• What the exercise asks: From the entries that follow, reproduce exactly and only the lines from the line with "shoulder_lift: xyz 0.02" to the line with "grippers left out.", endpoints included.

• Exercise material:
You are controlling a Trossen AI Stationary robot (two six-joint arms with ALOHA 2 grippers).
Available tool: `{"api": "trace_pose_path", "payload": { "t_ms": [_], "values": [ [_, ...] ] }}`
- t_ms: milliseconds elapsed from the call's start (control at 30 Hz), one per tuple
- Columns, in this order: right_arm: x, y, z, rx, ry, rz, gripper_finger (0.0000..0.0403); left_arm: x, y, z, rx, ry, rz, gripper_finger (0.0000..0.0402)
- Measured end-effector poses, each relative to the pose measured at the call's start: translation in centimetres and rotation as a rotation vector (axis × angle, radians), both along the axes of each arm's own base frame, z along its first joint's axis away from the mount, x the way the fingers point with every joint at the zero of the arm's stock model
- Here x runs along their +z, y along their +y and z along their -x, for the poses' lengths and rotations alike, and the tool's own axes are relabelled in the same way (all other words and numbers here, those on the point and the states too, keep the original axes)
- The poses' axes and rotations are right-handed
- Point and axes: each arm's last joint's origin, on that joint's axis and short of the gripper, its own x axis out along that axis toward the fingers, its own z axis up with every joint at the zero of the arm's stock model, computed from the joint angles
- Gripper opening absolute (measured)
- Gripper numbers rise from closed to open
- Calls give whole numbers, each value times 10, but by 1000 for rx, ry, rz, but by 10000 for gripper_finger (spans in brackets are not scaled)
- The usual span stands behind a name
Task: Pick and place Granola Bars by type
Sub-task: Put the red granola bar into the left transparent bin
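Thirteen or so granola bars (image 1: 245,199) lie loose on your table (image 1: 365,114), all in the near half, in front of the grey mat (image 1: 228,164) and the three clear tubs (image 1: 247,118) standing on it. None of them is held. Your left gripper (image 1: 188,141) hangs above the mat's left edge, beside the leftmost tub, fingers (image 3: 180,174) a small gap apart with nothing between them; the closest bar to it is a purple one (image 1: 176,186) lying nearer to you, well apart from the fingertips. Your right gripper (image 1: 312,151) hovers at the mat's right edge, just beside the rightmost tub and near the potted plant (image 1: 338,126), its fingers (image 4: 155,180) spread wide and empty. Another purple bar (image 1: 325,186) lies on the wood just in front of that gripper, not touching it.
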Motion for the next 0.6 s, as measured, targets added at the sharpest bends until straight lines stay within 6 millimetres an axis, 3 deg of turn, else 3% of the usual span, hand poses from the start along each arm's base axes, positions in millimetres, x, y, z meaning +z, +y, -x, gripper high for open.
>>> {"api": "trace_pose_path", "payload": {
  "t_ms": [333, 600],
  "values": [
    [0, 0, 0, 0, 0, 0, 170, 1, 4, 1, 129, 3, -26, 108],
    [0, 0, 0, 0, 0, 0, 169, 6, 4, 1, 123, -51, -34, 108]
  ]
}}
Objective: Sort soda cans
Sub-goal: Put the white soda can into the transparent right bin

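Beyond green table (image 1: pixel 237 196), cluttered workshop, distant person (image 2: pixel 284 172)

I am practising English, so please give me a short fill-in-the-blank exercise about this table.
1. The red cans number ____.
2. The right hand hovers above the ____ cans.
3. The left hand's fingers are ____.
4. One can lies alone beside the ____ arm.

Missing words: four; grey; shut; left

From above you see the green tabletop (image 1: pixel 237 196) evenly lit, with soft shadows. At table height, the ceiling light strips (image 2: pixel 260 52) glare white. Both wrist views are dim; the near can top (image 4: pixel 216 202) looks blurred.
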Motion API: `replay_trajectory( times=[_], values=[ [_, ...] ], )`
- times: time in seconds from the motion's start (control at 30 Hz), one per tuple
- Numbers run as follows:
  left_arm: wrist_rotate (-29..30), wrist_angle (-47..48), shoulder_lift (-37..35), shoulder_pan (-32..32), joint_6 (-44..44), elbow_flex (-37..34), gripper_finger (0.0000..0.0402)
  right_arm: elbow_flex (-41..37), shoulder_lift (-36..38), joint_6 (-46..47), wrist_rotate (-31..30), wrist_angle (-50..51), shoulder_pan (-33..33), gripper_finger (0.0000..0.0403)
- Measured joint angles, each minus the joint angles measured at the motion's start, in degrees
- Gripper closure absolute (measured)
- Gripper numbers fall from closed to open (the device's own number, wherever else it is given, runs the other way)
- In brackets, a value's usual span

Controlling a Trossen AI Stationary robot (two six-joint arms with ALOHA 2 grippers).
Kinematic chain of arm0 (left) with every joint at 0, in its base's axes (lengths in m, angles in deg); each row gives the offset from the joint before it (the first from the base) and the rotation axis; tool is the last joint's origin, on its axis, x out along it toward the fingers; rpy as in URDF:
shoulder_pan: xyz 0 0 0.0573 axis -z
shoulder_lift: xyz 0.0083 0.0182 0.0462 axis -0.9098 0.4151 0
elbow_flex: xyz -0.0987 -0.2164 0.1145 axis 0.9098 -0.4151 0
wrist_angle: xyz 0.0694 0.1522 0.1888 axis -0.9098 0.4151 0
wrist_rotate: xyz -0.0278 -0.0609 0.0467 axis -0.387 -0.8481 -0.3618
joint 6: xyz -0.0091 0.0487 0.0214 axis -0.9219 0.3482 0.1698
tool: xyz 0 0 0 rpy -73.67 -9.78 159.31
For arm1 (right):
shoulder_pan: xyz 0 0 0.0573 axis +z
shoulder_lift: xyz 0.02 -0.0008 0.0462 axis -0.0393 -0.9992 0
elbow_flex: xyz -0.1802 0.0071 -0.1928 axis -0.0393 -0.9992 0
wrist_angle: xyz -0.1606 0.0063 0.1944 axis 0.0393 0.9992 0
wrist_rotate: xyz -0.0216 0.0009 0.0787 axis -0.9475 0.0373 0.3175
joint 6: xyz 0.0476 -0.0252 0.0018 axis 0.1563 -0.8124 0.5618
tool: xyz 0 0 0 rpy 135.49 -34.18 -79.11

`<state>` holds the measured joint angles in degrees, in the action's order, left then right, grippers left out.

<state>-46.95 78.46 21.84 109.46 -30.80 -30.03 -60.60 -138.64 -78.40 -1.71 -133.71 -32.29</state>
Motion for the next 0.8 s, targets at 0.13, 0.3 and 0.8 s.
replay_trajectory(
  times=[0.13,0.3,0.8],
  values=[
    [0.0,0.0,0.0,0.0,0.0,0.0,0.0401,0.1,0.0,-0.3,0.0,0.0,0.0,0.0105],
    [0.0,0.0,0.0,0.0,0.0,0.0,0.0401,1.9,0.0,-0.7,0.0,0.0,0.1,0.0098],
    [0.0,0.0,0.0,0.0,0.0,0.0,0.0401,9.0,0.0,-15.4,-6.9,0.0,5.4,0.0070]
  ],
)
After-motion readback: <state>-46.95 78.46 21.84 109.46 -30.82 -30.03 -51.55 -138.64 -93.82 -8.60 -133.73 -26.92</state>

• Finished exercise:
shoulder_lift: xyz 0.02 -0.0008 0.0462 axis -0.0393 -0.9992 0
elbow_flex: xyz -0.1802 0.0071 -0.1928 axis -0.0393 -0.9992 0
wrist_angle: xyz -0.1606 0.0063 0.1944 axis 0.0393 0.9992 0
wrist_rotate: xyz -0.0216 0.0009 0.0787 axis -0.9475 0.0373 0.3175
joint 6: xyz 0.0476 -0.0252 0.0018 axis 0.1563 -0.8124 0.5618
tool: xyz 0 0 0 rpy 135.49 -34.18 -79.11

`<state>` holds the measured joint angles in degrees, in the action's order, left then right, grippers left out.

No part of the answer remains open.